The station was first used for the Shaker Rapid Transit, the predecessor of the Green and Blue Lines. The Shaker Rapid Transit opened along private right-of-way from Shaker Square to East 34th Street on April 11, 1920.
The station then consisted of a low-level island platform and a wooden stairway to East 55th Street.

The Shaker Rapid Transit was able to use an island platform at this station and at East 34th Street because it used left side running on its dual tracks west of East 65th Street (that is, each train traveled forward on the left track of the pair, instead of the right as is common and as done over the rest of the line). Therefore, the doors on the right side of each car opened onto the island platform at these stations. The switch from right to left side and vice versa was accomplished at a complex of tunnels located at East 65th Street. The tunnels also provided access from the trunk line to the Kingsbury Car Yard and Shops located in the Sidaway Valley, and they allowed for connection to the proposed line along the right-of-way eventually used by the Red Line.

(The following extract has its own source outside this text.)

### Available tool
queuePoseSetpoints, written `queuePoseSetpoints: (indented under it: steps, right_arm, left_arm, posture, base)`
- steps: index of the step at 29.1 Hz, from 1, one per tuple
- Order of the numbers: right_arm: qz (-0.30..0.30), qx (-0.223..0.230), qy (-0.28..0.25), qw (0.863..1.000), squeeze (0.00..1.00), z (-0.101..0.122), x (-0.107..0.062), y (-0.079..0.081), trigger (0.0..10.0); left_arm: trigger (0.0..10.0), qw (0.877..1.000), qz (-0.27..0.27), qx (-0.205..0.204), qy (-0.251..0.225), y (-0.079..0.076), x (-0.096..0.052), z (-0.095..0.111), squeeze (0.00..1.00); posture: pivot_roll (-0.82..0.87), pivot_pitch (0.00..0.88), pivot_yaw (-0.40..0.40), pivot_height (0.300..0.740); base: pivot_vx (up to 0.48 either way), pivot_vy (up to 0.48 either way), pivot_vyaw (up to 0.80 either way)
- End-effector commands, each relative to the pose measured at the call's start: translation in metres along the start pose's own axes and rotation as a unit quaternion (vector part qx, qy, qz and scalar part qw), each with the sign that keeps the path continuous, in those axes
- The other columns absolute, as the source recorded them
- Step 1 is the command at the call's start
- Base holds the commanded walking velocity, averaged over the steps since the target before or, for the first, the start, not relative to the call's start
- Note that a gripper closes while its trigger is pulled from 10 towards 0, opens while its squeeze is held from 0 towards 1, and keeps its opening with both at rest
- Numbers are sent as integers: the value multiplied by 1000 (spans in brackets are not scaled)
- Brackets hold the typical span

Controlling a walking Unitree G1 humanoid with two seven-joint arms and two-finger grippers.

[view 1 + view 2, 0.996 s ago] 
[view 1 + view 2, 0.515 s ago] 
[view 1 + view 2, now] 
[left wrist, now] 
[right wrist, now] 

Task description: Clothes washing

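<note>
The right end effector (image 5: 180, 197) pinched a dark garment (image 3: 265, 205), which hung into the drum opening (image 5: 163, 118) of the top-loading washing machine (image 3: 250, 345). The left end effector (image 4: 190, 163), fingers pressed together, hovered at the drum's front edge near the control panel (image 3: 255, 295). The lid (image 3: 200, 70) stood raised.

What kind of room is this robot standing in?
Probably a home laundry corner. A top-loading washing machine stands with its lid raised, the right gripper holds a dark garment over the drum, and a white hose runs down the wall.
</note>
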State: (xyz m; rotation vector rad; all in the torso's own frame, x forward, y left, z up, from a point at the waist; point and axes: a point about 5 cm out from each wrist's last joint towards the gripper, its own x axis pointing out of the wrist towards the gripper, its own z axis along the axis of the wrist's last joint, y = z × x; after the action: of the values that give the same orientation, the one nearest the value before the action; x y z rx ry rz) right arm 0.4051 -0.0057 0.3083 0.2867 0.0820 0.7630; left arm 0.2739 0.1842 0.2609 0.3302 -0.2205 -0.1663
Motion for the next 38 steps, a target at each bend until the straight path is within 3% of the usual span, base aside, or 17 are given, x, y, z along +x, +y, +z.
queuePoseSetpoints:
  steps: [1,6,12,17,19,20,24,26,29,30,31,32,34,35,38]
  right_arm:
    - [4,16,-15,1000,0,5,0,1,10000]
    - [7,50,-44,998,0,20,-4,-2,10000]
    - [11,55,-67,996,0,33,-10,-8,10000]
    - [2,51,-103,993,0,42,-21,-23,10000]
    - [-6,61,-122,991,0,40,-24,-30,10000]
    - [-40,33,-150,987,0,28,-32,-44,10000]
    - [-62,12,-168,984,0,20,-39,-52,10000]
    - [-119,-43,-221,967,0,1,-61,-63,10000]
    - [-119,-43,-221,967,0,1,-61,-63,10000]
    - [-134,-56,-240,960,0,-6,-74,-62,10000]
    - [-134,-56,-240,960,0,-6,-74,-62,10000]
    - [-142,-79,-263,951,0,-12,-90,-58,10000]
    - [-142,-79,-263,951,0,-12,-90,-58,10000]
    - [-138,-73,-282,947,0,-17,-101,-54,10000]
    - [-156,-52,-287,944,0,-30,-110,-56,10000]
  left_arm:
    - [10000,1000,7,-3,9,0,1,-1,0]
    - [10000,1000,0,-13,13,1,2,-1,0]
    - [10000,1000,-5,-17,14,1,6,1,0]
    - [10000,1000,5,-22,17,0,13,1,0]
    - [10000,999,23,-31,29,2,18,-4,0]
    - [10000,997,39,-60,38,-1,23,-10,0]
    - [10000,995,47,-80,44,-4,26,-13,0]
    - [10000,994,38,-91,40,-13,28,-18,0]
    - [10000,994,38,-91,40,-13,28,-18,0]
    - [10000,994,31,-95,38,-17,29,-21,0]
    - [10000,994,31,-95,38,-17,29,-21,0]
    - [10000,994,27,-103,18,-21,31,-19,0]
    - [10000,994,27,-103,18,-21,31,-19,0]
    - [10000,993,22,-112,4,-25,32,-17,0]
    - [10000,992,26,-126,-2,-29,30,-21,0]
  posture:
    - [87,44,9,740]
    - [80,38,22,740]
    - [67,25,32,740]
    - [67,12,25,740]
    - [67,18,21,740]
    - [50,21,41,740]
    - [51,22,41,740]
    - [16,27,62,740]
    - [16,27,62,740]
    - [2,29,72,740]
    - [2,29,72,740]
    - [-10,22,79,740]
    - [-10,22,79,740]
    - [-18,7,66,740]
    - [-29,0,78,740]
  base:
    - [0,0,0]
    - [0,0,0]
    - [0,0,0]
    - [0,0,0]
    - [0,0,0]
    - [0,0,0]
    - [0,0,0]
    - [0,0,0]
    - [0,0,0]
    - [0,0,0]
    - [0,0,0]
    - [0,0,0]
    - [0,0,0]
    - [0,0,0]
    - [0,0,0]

When the CTS Rapid Transit (today's Red Line) was built, high-level side platforms were installed on each side of the island platform to accommodate the subway-style cars. Separate stairways were constructed from the two side platforms to a fare booth located at the East 55th Street entrance. The CTS line was opened on March 15, 1955. The CTS Rapid Transit and the Shaker Rapid Transit stations operated independently. Since the CTS Rapid Transit and the Shaker Rapid Transit were separately owned and since there was no transfer provided between the lines, there was no reason to have a connection at track level between the two stations.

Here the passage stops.